Exclusión social y violación de los derechos fundamentales de los indigentes


Por Yuliana Paniagua
Creo el tema es muy importante y debería ser abordado, estudiado y debatido entre todos nosotros, ya que no deberíamos seguir ignorando la realidad de estos seres humanos, sin hogar, y que por situaciones del destino se han visto abocados a pedir limosna en las calles, para poder subsistir.

Antes de la reforma constitucional que tuvo lugar en Colombia en 1991, a los indigentes de todo el país y por tanto a los de la ciudad de Medellín, se les ignoraba y no se les reconocían sus derechos. En la práctica solo se les tenía en cuenta cuando tenían roces con la comunidad, es decir, cuando delinquían. El estado no les prestaba ninguna atención, en la medida que ellos no eran “útiles! a la sociedad.

Con la nueva Constitución el indigente comenzó a ser tenido en cuenta y se convirtió en habitante de la calle. A su vez el estado asumió la calidad de estado de derecho, social y democrático y empezó a reconocerlos como personas marginalizadas y por tanto con problemas económicos, de drogadicción, o de desplazamiento que merecen asistencia social con el fin de ayudarles a su recuperación, “resocialización” o reacomodación social, que no es otra cosa que intentar convertirlos en ciudadanos útiles, productivos y de paso hacerles tomar conciencia de que su subsistencia no debe depender de la caridad pública ni de la mendicidad.

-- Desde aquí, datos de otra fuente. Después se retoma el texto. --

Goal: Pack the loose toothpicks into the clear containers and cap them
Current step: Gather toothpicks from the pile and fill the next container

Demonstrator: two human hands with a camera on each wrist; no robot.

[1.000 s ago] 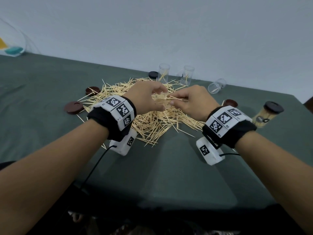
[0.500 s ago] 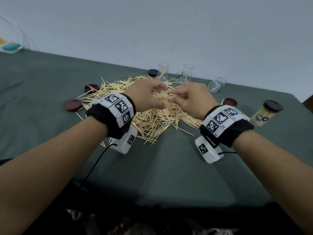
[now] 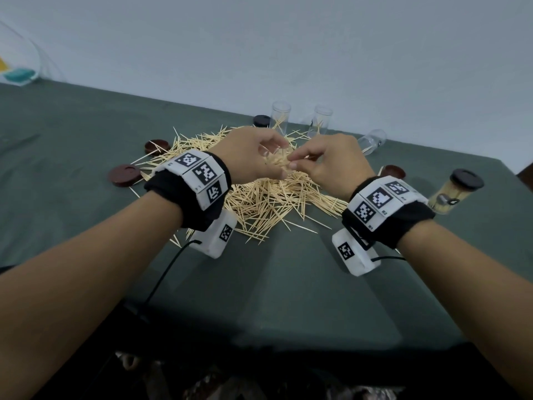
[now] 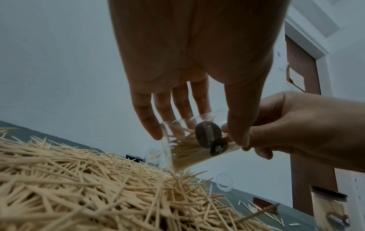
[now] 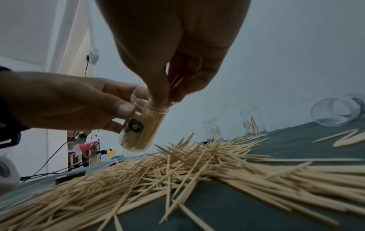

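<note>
Over green cloth, left hand (image 3: 250, 157) grips a clear cylindrical container (image 5: 141, 128); right hand (image 3: 331, 163) fingers pinch slender wooden toothpicks (image 5: 173, 85).

The toothpicks (image 3: 259, 197) are pale straw-yellow, heaped on a dark grey-green tablecloth (image 3: 86, 145). Three caps are reddish-brown: one at near left (image 3: 124, 175), one farther left (image 3: 157, 145), one at right (image 3: 394, 171). A black cap (image 3: 262, 120) lies at the far side, and another black cap (image 3: 466, 179) tops the filled container (image 3: 445, 199) at far right. The wristbands (image 3: 199, 197) are black with white panels bearing black-and-white square codes. The wall (image 3: 288, 53) is pale blue-grey.
</note>
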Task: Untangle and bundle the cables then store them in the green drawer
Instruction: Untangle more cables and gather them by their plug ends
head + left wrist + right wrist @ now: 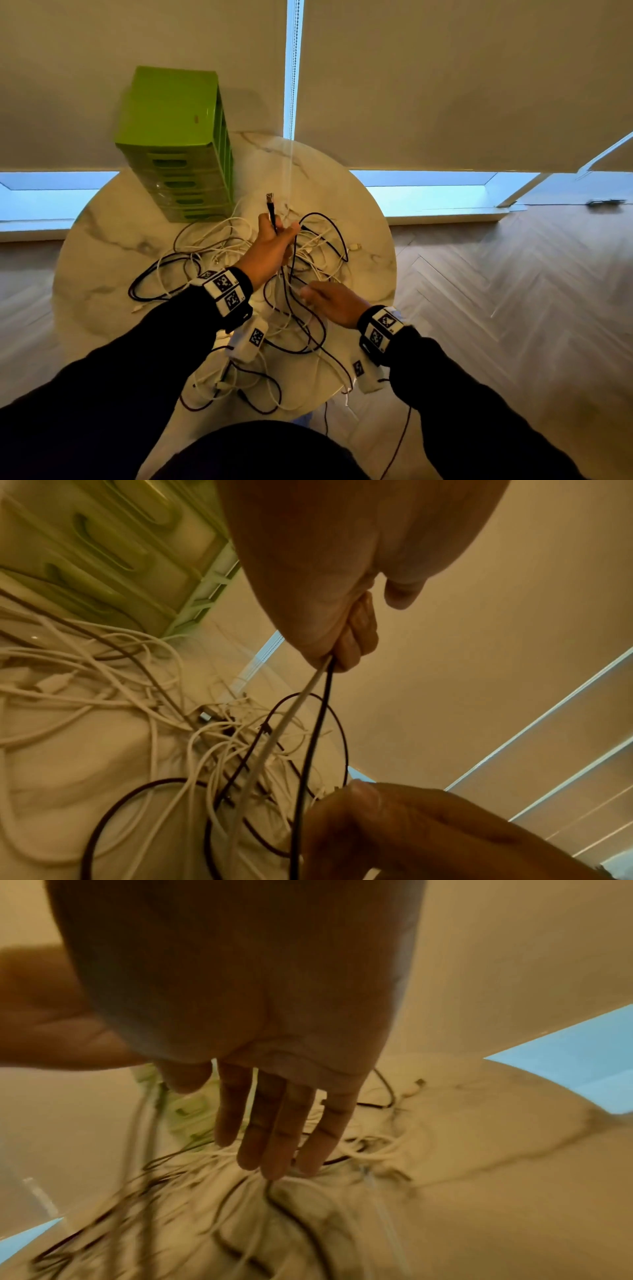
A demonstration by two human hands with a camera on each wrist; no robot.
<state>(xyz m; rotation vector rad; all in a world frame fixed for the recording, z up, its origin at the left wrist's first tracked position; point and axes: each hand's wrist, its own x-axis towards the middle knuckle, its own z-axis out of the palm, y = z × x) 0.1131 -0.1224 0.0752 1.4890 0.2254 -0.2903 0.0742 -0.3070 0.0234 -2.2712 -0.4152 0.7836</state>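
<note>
A tangle of black and white cables (239,274) covers the round marble table (102,260). My left hand (274,240) is raised above the pile and grips a black cable (272,214) near its plug, which sticks up past the fist. In the left wrist view the fist (346,639) also holds a white cable (284,723) beside the black cable (315,739); both run down into the tangle. My right hand (329,299) hovers over the cables nearer me, fingers (274,1137) straight and holding nothing. The green drawer unit (178,144) stands at the table's far left, drawers closed.
Roller blinds cover the windows behind the table. Wooden herringbone floor (513,308) lies to the right. Some cables hang over the table's near edge (342,394). Tagged white boxes dangle below both wrists.
</note>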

En términos generales, cualquier estado, y más aún el colombiano, que partir de 1991 se precia de ser un estado de derecho, social y democrático, debe tener presente que la indigencia o cualquiera de sus especies, entre ellas el habitante de la calle, existe por causa de la marginalidad económica, social o política, (aquí entran las victimas de los desplazamientos) y es una persona humana y un ciudadano digno debe ser tratado sin violencia y con medidas de asistencia social que le permitan recuperar su dignidad humana.

De aquí se infiere que, la existencia del estado se justifica, si su fin primordial es la persona humana, en lugar del estado mismo.

3 comentarios

  1. Es un artículo muy interesante.

    Como estudiante de Trabajo Social he aprendido que las personas en situación de calle o habitantes de calle (como las llaman las más recientes políticas públicas), deben ser vistas más allá de la óptica asistencialista que ha demostrado generar una posición de comodidad para algunos (no todos), que optan por seguir en la calle solo porque saben que el Estado les dá algo.

    Pienso que sería más valioso si desde una perspectiva de derechos (que es un tanto lo que tu planteas: verlos como ciudadanos) se agencian capacidades y se contribuye a que se vean como parte útil de la sociedad en cuanto pueden adquirir (o tienen) saberes desde los cuales se puede generar su “resocialización”.

    Saludo,

    Cati

  2. Muy buen artículo, Yuliana. Porque pones sobre el tapete un tema que no es fácil de abordar y que tendemos a ignorar. Porque la persona sin hogar y que pide limosna tendemos a juzgarla como una molestia cotidiana y no como un fenómeno que no debería existir.

  3. Yo me sigo preguntando hasta que punto una persona “en situación de calle” es responsable de su situación, para mí todas las personas son libres y responsables de lo que hacen, y, aunque muchas personas son víctimas del terrible fenómeno del desplazamiento forzado, muchos otros se encuentran en esta situación por elección propia, y como dice cati, alguno prefieren seguir en esta situación porque de una u otra forma pueden subsistir de ese modo.

    Hace mucho tiempo leí algo que me llamó mucho la atención, que Medellín cuenta con albergues estratégicamente distribuídos al igual que baños públicos para las personas en situación de calle, y que ni los albergues ni los baños son usados masivamente como era esperado, pese los beneficios que pueden ofrecer estos albergues y baños.

    Personalmente, no me choca que, por ejemplo, alguien se monte amablemente a un bus a ofrecer un producto ó simplemente a pedir dinero, me chocan las historias rebuscadas que muchos usan y me choca la amenaza que algunos hacen, por ejemplo:
    “Yo podría estar en las calles robando, pero estoy aquí vendiéndole este producto”.

    El estado tiene mucha responsabilidad en este fenómeno, este es un tema bastante interesante para debatir, el problema es que es increiblemente extenso y con dificultad se puede llegar a una conclusión, hay que tener en cuenta, por ejemplo, qué factores familiares, sociales, psicológicos… -fuera del desplazamiento forzado- hacen que una persona deje su casa y termine “en situación de calle”, creo que para poder encontrar una solución definitiva a este fenómeno (por parte del estado y la comunidad en general), hay que mirar de qué forma las causas influyen en en que la solución propuesta sea útil ó no (como el ejemplo que les mostré).